Few people could imagine that a poor black woman born into slavery
could go on to become one of the best known figures of the nineteenth
century, but that’s exactly what Harriet Tubman became. Born in Maryland
around 1821, Tubman’s life was one of hardship and deprivation from
childhood that even marriage to a free black man named John Tubman could
not erase. Finally having enough of being bought and sold as property,
she finally escaped her master in 1849 and fled northward with the help
of the Underground Railroad, which Thomas Garrett and other white
abolitionists had established.

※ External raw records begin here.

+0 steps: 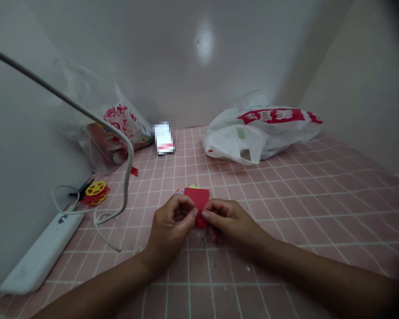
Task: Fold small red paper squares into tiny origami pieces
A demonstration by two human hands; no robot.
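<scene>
Low over the middle of the tiled surface, a small red piece, flat like paper or felt, is pinched between my two hands. My left hand grips its lower left side with thumb and forefinger. On the other side, my right hand pinches the lower right part, its thumb close to the left one. A redder, folded or bunched bit shows below the fingertips. Behind the red piece, yellow and purple-orange edges peek out; what they belong to is hidden.
A pale cable hangs across the left side above a white power strip. Near it lie yellow and red cut-out shapes. Farther back are a clear plastic bag, a phone and a white plastic bag. Walls enclose the surface.
</scene>
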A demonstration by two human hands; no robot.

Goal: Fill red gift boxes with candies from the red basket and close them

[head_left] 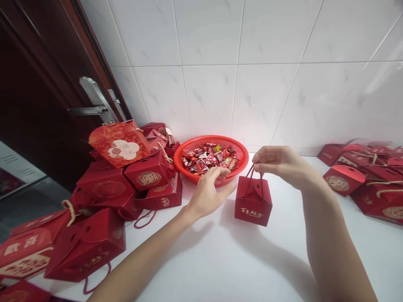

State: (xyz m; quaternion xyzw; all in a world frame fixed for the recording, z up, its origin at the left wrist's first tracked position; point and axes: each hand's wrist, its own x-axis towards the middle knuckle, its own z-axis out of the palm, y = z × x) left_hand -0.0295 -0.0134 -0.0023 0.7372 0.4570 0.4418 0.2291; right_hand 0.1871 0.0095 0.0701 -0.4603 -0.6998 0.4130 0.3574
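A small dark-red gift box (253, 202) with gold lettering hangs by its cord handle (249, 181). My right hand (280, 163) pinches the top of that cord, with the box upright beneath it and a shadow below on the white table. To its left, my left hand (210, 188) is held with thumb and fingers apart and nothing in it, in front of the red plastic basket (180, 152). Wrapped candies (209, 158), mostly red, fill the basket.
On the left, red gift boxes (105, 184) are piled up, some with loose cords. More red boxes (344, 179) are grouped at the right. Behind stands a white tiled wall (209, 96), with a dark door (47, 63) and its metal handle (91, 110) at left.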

Reaching safety in Philadelphia, she went
on to help other slaves—by some accounts as many as 300, including
members of her own family—find sanctuary in northern states over the
next eleven years. Her efforts made her a hunted woman in the south,
resulting in as much as a $40,000 price being put on her head at one
point. When the Civil War broke out, her work with the Underground
Railroad ended but her service to the Union cause did not. During the
war she served, in turn as: a nurse,
a scout for the Union, and, at one time, even a Union spy. After the
war, she remained a tireless advocate for civil and human rights and a
figure in the woman’s suffrage movement right up to the year of her
death in 1913. Widely known and well-respected while she was alive,
after her death she became an American icon. She is frequently referred
to as the “Moses of her people” for her tireless efforts at freeing
slaves, even at great personal danger to herself, serving as an
inspiration for future generations of civil right activists.